» Problem description
In the entries below, how many lines hold the string "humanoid"? Give only the number.

» Material shown

· · · · ·

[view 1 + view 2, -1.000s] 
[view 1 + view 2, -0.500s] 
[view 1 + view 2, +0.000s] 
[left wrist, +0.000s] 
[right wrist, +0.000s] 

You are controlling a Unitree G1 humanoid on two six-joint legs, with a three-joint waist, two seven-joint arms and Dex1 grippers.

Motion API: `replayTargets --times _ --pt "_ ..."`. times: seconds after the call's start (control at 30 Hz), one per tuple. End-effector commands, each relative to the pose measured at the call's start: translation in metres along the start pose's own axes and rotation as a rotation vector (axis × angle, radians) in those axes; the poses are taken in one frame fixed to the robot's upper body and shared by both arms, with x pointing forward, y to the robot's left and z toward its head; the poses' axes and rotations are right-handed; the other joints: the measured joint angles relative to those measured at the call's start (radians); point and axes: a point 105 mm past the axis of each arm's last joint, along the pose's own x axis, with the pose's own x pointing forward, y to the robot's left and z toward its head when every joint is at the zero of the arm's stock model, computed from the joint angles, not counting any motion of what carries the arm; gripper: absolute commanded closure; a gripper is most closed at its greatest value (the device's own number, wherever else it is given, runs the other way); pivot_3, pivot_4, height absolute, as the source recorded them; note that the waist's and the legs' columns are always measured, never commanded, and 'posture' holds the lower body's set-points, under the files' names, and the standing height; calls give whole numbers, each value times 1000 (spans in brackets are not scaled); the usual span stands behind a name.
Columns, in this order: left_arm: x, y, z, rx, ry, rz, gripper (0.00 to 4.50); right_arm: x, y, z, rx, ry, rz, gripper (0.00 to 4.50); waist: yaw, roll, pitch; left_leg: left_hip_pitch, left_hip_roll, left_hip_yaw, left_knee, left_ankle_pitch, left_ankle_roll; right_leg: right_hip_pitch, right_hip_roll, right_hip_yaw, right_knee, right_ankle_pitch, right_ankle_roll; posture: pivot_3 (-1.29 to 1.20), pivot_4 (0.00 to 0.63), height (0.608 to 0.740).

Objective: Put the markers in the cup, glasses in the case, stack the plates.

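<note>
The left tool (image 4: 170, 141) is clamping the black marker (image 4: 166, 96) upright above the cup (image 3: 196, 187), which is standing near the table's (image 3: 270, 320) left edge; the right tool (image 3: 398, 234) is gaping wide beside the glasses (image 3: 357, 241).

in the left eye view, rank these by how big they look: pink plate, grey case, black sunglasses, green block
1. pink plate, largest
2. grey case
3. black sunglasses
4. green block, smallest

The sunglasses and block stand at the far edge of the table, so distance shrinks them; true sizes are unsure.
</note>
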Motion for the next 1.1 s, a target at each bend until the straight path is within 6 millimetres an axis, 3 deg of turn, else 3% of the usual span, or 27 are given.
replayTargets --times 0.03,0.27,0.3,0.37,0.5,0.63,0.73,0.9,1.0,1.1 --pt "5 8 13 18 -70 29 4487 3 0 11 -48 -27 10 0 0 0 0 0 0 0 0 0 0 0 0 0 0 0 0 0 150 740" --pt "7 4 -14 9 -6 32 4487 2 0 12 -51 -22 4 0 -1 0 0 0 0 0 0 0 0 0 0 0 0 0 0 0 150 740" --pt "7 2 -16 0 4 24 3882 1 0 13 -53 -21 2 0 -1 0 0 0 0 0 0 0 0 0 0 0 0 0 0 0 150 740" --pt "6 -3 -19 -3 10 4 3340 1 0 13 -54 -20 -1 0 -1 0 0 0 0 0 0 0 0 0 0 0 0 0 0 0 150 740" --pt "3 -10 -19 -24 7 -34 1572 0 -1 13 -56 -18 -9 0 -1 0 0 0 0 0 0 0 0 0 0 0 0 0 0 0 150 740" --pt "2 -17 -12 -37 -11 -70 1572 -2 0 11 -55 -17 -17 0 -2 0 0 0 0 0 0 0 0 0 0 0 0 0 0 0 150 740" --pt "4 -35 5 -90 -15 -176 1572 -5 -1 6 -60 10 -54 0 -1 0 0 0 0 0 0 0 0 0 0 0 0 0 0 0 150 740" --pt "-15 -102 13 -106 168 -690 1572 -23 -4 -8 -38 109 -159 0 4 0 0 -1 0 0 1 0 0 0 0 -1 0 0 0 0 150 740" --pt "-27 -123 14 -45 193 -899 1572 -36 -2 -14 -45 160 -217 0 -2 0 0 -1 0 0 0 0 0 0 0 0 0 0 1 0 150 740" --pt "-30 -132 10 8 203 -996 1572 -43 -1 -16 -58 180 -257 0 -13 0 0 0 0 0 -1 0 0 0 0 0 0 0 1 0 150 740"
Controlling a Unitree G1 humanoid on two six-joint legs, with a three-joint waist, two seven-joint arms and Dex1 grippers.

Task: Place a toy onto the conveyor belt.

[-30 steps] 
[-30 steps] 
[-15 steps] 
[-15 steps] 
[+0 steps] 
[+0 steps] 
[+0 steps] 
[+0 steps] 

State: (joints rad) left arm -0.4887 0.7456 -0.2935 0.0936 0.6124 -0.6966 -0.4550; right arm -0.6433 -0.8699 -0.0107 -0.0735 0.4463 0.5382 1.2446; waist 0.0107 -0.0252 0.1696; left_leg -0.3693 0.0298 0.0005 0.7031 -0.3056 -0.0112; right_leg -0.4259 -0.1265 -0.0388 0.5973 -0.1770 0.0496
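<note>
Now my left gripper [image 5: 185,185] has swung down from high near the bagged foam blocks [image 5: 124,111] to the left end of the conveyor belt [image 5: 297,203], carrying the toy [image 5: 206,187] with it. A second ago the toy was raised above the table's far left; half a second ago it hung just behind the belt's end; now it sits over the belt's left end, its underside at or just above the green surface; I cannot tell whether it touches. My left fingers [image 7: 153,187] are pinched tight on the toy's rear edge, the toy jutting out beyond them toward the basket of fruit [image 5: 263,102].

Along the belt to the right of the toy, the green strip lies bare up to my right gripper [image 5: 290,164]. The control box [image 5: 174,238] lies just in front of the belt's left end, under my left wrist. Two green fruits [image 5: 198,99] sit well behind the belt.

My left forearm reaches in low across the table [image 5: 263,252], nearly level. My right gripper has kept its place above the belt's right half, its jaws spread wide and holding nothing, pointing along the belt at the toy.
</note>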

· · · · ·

» Written solution
2